- EXERCISE GOAL: When you reproduce these records, keep every word exactly and drop the images.

- EXERCISE INPUT:
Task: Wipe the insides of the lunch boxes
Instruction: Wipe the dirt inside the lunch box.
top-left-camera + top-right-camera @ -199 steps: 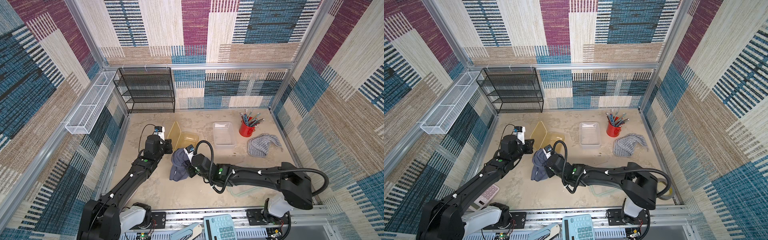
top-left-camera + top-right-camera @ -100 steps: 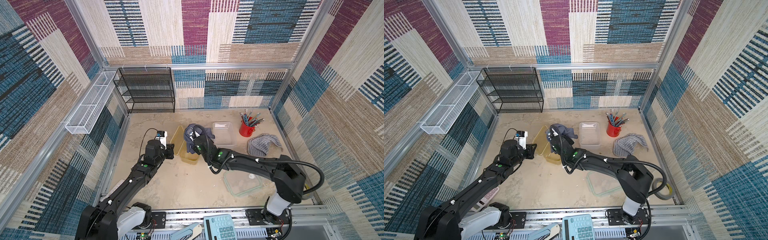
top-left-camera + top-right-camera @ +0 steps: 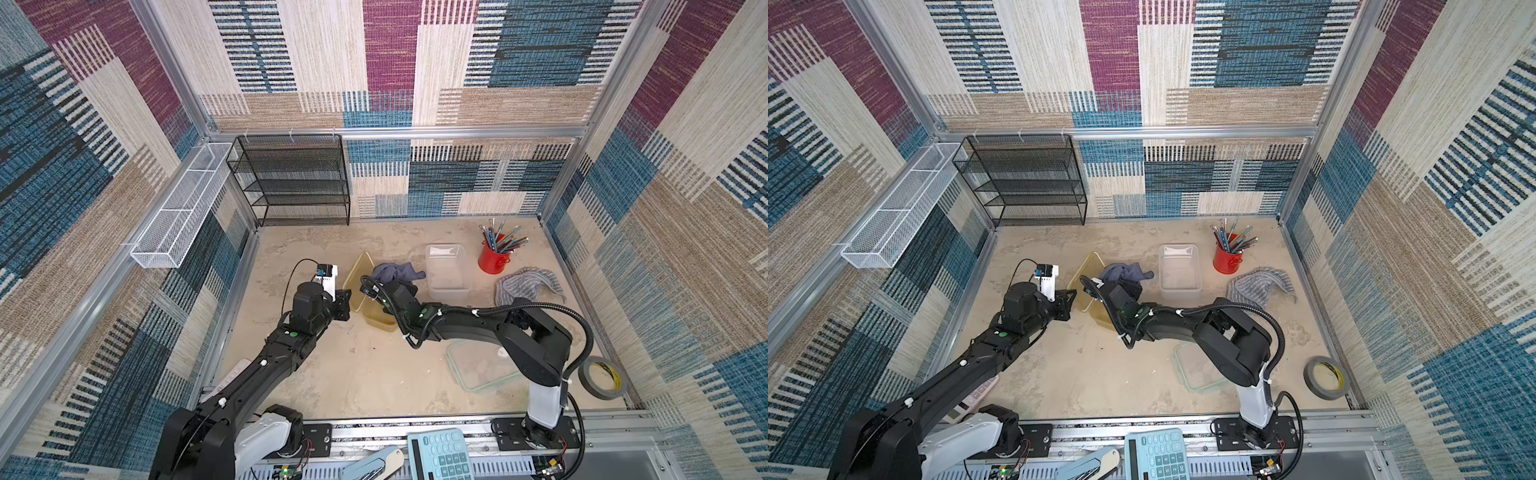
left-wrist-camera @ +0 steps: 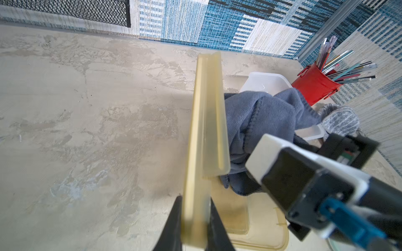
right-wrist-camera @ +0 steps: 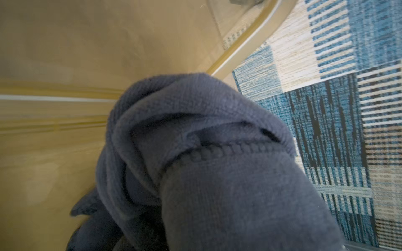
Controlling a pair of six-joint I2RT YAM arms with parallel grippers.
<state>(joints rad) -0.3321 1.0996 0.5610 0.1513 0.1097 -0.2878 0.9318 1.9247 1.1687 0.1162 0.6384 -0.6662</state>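
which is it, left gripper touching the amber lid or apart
Touching. The left wrist view shows the left gripper clamped on both faces of the amber lid.

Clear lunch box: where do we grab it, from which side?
Probably the near short wall of the clear lunch box, pinched at the rim from straight above, one finger inside, one outside. It stands upright with no lid, so the rim is free. The red pencil cup crowds its far right corner; the blue cloth lies close on its left.

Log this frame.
left pincer: shut on amber lid, upright | right pincer: shut on blue cloth over amber lunch box | clear lunch box: open
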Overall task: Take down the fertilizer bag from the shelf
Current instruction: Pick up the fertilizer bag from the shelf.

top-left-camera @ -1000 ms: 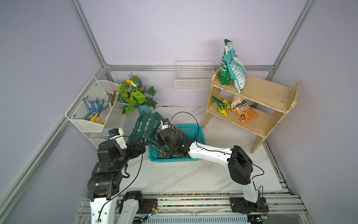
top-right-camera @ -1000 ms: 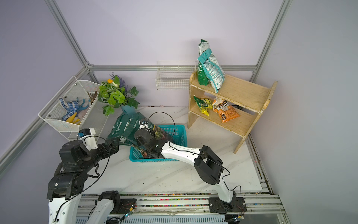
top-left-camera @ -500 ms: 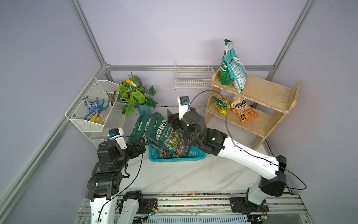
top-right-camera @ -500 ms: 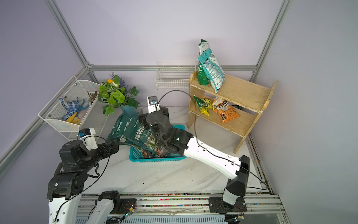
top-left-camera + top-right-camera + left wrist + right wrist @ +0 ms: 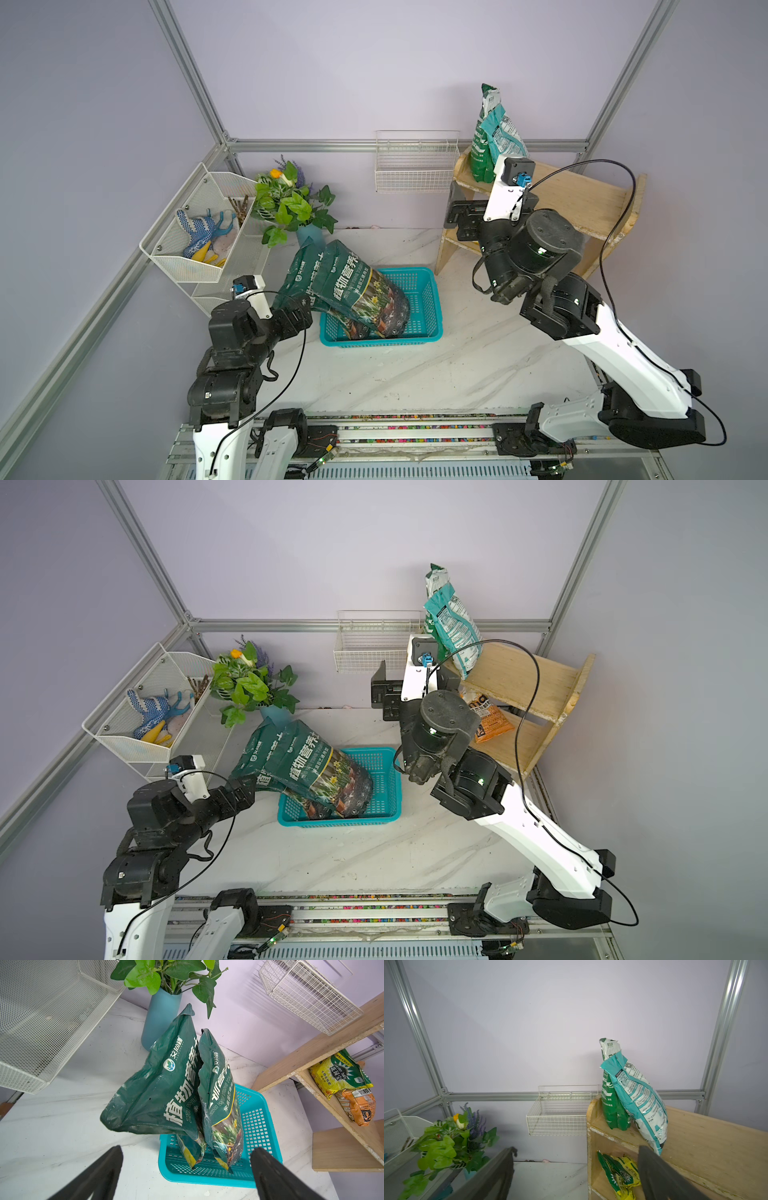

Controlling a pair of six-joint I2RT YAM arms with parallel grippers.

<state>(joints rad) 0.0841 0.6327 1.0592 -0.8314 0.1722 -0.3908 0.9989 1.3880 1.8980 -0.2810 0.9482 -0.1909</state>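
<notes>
At one end of the top tier of the wooden shelf [image 5: 582,199], the teal-and-white fertilizer bag [image 5: 505,133] stands tilted against a green bag [image 5: 480,166]. The right gripper [image 5: 453,218], jaws wide and empty, hovers just off that end, the bag ahead and higher; the left arm [image 5: 249,332] is well apart.

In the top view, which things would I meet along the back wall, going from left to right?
white mesh rack → potted plant → white wire basket → wooden shelf

In a top view the right arm [image 5: 536,249] seemingly hides most of the shelf's [image 5: 582,203] lower tier
</notes>
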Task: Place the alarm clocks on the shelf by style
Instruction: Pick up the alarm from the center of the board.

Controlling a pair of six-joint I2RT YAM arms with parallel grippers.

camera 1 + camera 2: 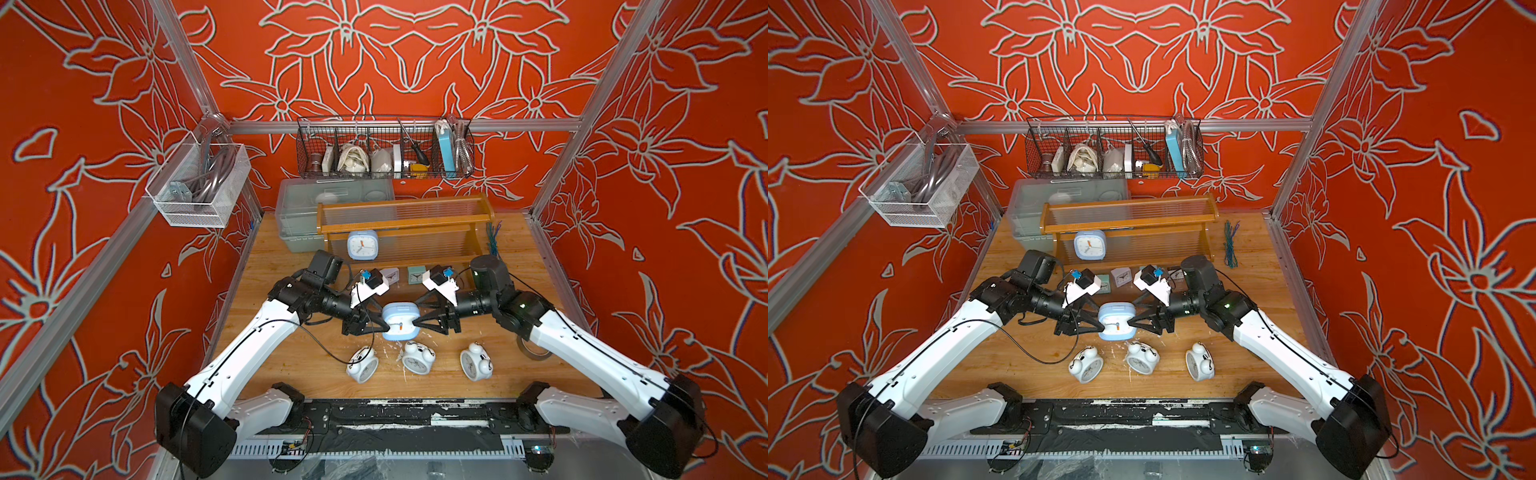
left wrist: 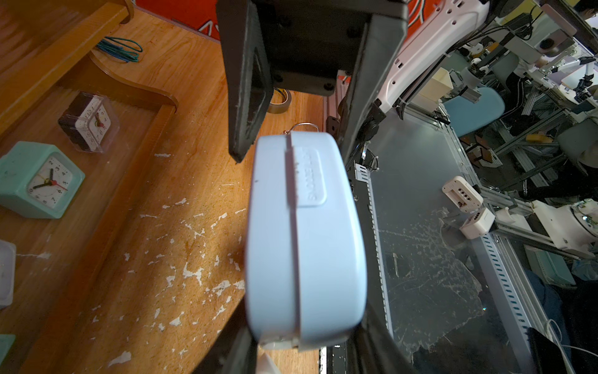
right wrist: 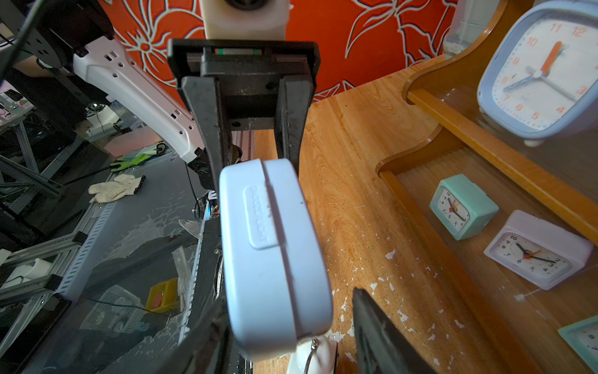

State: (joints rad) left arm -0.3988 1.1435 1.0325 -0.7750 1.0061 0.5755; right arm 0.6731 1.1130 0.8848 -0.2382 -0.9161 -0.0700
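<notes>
Two white robot arms meet over the middle of a wooden desk [image 1: 291,365]. Both reach inward to one light-blue rounded-square alarm clock [image 1: 399,322], which hangs between them, clear of the desk. The clock is upright, snooze bar uppermost, its broad faces running from arm to arm. The left claw [image 1: 383,326] is clenched on the clock's left end; in the left wrist view its fingers hold the clock [image 2: 304,243] front and back. The right claw [image 1: 415,324] straddles the right end but is not clamped: in the right wrist view one finger [image 3: 378,327] stands off the clock [image 3: 275,252], with a strip of desk showing between. Beyond the clock, away from the arm bases, stands the orange-brown stepped shelf [image 1: 405,226]. Its middle tier holds a matching light-blue clock [image 1: 363,245] toward the left end. The lowest tier holds small cube clocks, among them a whitish one [image 1: 390,275] and a teal one [image 1: 415,275]. Three white twin-bell clocks [image 1: 362,365] [image 1: 418,357] [image 1: 476,361] lie on the desk nearer the bases. This looks like a hand-over: free space on the middle tier lies right of the matching clock, so the right arm seems better placed to deliver.
</notes>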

- SOLUTION BELOW:
Task: Wipe the insides of the lunch boxes
Instruction: Wipe the dirt inside the lunch box.
top-left-camera + top-right-camera @ -199 steps: 
top-left-camera + top-right-camera @ -100 steps: 
top-left-camera + top-right-camera @ +0 steps: 
left-wrist-camera @ +0 steps: 
right-wrist-camera @ +0 steps: 
Controlling a pair of six-joint I2RT YAM arms with parallel grippers.
<state>(joints rad) -0.3321 1.0996 0.5610 0.1513 0.1097 -0.2878 0.9318 1.9247 1.1687 0.1162 0.6384 -0.6662</state>
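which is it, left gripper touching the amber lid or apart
Touching. The left wrist view shows the left gripper clamped on both faces of the amber lid.

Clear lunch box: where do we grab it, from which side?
Probably the near short wall of the clear lunch box, pinched at the rim from straight above, one finger inside, one outside. It stands upright with no lid, so the rim is free. The red pencil cup crowds its far right corner; the blue cloth lies close on its left.

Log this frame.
left pincer: shut on amber lid, upright | right pincer: shut on blue cloth over amber lunch box | clear lunch box: open
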Overall task: Take down the fertilizer bag from the shelf
Current instruction: Pick up the fertilizer bag from the shelf.

top-left-camera @ -1000 ms: 
top-right-camera @ -1000 ms: 
top-left-camera @ -500 ms: 
top-right-camera @ -500 ms: 
top-left-camera + top-right-camera + left wrist + right wrist @ +0 ms: 

Controlling a pair of six-joint I2RT YAM arms with parallel grippers.

<state>(joints rad) 0.0841 0.6327 1.0592 -0.8314 0.1722 -0.3908 0.9989 1.3880 1.8980 -0.2810 0.9482 -0.1909</state>
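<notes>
At one end of the top tier of the wooden shelf [image 5: 582,199], the teal-and-white fertilizer bag [image 5: 505,133] stands tilted against a green bag [image 5: 480,166]. The right gripper [image 5: 453,218], jaws wide and empty, hovers just off that end, the bag ahead and higher; the left arm [image 5: 249,332] is well apart.

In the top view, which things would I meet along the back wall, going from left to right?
white mesh rack → potted plant → white wire basket → wooden shelf

In a top view the right arm [image 5: 536,249] seemingly hides most of the shelf's [image 5: 582,203] lower tier
</notes>
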Task: Place the alarm clocks on the shelf by style
Instruction: Pick up the alarm from the center of the board.

Controlling a pair of six-joint I2RT YAM arms with parallel grippers.

camera 1 + camera 2: 
left wrist: 
right wrist: 

State: (joints rad) left arm -0.3988 1.1435 1.0325 -0.7750 1.0061 0.5755; right arm 0.6731 1.1130 0.8848 -0.2382 -0.9161 -0.0700
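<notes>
Two white robot arms meet over the middle of a wooden desk [image 1: 291,365]. Both reach inward to one light-blue rounded-square alarm clock [image 1: 399,322], which hangs between them, clear of the desk. The clock is upright, snooze bar uppermost, its broad faces running from arm to arm. The left claw [image 1: 383,326] is clenched on the clock's left end; in the left wrist view its fingers hold the clock [image 2: 304,243] front and back. The right claw [image 1: 415,324] straddles the right end but is not clamped: in the right wrist view one finger [image 3: 378,327] stands off the clock [image 3: 275,252], with a strip of desk showing between. Beyond the clock, away from the arm bases, stands the orange-brown stepped shelf [image 1: 405,226]. Its middle tier holds a matching light-blue clock [image 1: 363,245] toward the left end. The lowest tier holds small cube clocks, among them a whitish one [image 1: 390,275] and a teal one [image 1: 415,275]. Three white twin-bell clocks [image 1: 362,365] [image 1: 418,357] [image 1: 476,361] lie on the desk nearer the bases. This looks like a hand-over: free space on the middle tier lies right of the matching clock, so the right arm seems better placed to deliver.
</notes>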

Nothing further remains in the output.